## What the task requires
The lines to copy are those with "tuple" in them. Pull each one from the entries below.

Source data
------------------------------------------------------------------------
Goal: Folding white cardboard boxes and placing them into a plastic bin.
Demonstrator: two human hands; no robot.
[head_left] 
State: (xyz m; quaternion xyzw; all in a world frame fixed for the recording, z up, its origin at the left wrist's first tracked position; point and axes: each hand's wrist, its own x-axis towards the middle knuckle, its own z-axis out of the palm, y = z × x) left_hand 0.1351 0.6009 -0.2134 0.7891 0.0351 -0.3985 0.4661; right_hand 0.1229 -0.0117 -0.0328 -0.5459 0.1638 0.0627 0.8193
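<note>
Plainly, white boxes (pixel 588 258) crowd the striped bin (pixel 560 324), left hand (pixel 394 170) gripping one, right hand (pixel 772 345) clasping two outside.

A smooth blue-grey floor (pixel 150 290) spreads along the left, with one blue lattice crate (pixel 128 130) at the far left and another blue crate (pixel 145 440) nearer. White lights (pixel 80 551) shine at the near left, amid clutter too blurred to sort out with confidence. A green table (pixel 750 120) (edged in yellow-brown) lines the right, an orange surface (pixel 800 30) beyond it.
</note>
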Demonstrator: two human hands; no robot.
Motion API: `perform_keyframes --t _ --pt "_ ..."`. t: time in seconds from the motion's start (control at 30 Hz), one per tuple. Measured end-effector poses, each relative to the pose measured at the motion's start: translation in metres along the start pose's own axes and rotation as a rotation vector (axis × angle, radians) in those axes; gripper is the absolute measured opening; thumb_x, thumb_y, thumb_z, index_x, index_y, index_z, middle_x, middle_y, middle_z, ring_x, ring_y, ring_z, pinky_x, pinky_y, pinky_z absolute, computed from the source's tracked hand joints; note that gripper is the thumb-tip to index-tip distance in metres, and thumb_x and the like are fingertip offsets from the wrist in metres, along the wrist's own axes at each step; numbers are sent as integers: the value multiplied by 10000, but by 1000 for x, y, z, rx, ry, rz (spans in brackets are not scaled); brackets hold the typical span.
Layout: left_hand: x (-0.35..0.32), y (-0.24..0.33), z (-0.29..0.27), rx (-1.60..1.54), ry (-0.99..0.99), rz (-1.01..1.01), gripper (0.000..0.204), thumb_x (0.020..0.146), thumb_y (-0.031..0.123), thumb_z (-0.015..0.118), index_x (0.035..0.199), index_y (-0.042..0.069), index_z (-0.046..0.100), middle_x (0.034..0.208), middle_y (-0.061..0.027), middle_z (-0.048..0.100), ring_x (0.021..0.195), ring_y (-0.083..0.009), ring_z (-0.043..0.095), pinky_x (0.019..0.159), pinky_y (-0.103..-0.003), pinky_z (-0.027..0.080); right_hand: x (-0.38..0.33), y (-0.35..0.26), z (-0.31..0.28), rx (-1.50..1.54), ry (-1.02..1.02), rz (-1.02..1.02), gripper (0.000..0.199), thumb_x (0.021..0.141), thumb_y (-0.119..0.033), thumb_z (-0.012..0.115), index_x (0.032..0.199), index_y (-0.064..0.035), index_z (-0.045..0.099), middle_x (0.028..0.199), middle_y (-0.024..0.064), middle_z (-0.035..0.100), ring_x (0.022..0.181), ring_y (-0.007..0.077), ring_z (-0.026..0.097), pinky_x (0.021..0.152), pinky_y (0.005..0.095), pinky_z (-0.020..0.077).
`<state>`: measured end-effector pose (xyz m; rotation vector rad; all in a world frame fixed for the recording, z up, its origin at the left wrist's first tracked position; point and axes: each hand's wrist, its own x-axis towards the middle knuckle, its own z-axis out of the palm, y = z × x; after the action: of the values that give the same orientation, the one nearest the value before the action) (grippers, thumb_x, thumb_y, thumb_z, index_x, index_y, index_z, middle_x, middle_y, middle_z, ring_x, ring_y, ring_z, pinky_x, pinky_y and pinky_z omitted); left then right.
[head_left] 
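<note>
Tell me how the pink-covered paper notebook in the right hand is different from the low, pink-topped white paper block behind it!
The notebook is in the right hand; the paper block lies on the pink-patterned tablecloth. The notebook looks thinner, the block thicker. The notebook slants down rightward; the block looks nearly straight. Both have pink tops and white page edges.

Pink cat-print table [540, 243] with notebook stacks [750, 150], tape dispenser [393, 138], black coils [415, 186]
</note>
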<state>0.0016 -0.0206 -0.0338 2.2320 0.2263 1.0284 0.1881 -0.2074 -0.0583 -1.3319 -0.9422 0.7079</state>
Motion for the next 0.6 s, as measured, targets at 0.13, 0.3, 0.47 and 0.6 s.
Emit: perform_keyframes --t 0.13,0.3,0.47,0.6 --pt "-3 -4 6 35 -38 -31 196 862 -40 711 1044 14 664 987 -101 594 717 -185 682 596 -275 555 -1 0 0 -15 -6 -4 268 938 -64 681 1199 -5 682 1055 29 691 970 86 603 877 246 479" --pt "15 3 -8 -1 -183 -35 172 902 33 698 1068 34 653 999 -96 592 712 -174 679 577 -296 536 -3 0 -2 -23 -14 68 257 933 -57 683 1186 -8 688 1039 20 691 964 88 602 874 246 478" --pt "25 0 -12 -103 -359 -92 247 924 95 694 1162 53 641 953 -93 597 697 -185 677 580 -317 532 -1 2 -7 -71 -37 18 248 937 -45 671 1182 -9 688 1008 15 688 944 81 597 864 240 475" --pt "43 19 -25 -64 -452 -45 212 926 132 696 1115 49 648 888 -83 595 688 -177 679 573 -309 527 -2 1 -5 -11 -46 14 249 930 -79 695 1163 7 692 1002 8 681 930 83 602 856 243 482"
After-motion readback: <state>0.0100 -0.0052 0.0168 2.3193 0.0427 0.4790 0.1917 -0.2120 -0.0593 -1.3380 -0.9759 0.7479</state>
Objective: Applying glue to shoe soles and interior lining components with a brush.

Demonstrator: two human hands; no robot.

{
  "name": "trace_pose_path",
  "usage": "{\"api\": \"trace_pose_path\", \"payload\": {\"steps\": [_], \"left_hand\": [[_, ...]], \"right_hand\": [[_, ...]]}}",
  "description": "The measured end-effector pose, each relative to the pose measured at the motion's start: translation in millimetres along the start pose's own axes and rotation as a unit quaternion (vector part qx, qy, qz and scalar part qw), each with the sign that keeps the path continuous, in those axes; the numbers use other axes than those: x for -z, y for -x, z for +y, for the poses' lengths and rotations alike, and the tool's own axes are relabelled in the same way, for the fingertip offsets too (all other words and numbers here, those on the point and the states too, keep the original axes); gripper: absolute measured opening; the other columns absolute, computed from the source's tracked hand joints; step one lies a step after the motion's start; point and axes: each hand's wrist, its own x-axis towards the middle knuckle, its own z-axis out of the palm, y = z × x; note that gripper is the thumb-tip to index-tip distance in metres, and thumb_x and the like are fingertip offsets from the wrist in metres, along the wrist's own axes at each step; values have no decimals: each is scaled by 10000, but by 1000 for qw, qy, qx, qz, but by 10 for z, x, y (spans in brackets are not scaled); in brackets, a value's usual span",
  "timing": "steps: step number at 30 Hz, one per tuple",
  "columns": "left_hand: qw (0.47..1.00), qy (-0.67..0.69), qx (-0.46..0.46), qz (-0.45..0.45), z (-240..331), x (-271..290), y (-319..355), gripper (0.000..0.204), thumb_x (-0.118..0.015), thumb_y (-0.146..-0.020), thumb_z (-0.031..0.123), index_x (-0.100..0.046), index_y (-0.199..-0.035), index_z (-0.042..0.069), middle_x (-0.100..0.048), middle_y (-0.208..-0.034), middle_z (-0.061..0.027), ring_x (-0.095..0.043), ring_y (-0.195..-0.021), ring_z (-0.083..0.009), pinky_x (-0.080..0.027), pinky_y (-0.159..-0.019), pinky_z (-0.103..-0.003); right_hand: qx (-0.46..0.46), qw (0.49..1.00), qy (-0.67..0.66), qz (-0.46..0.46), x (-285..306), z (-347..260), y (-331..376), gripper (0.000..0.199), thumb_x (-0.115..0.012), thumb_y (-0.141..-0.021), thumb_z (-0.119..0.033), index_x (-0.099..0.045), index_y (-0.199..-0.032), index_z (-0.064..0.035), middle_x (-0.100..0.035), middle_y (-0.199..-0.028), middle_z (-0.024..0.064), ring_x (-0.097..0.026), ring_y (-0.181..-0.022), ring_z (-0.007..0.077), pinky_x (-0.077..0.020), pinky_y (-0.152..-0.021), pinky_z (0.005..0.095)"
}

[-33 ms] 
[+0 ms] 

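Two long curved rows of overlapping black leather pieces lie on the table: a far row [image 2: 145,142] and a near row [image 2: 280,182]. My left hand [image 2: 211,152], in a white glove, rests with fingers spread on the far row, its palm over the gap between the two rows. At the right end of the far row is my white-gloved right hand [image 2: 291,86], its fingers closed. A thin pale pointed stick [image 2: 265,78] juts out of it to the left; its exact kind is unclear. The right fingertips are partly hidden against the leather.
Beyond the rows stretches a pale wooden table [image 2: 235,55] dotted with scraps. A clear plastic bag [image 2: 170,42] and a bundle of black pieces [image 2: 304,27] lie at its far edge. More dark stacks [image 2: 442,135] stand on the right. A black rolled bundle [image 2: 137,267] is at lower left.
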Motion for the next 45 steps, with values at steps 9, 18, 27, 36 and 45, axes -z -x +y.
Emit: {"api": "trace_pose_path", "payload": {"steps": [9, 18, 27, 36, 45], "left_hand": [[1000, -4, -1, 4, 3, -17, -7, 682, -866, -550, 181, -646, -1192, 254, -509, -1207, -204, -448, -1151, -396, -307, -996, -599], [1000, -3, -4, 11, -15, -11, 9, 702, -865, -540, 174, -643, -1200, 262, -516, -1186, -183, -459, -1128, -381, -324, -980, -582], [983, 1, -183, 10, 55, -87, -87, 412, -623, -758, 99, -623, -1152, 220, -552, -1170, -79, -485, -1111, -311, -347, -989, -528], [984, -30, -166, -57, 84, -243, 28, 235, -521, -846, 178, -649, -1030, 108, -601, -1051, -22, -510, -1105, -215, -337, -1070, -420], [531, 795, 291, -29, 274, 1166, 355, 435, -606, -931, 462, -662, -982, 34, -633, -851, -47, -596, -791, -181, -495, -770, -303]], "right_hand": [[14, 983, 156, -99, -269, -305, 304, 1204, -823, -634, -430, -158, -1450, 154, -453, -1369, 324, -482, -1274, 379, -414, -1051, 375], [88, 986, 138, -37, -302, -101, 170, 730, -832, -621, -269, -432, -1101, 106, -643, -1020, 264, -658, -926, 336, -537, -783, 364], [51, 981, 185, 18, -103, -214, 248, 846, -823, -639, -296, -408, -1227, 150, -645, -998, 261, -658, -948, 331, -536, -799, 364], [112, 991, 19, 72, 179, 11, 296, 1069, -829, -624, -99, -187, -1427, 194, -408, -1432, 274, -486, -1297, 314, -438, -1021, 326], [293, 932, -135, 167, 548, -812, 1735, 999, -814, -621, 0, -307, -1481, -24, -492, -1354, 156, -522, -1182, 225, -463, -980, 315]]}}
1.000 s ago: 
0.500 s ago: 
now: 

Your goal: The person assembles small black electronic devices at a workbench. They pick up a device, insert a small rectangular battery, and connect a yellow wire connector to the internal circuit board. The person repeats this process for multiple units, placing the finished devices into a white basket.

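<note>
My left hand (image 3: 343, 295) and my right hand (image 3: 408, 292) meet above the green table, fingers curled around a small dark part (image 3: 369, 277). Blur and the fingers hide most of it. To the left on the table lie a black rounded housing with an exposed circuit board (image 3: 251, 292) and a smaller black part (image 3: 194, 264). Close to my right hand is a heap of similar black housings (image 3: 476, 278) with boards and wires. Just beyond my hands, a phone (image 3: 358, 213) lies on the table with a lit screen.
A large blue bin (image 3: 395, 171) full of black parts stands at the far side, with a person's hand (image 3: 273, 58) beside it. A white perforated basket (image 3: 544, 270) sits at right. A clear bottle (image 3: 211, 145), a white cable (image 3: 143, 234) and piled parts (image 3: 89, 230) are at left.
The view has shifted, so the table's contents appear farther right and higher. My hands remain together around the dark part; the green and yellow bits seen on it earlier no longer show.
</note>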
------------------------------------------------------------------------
## Exercise result
Motion API: `perform_keyframes --t _ --pt "_ ..."`. t: time in seconds from the motion's start (control at 30 Hz), one per tuple. Measured end-effector poses, each relative to the pose measured at the motion's start: translation in metres along the start pose's own axes and rotation as a rotation vector (axis × angle, radians) in those axes; gripper is the absolute measured opening; thumb_x, thumb_y, thumb_z, index_x, index_y, index_z, middle_x, middle_y, middle_z, ring_x, ring_y, ring_z, pinky_x, pinky_y, pinky_z absolute, computed from the source's tracked hand joints; note that gripper is the thumb-tip to index-tip distance in metres, and thumb_x and the like are fingertip offsets from the wrist in metres, along the wrist's own axes at each step; numbers are sent as integers: the value multiplied by 10000, but by 1000 for x, y, z, rx, ry, rz (spans in brackets are not scaled); brackets hold the typical span.
  "timing": "steps: step number at 30 Hz, one per tuple",

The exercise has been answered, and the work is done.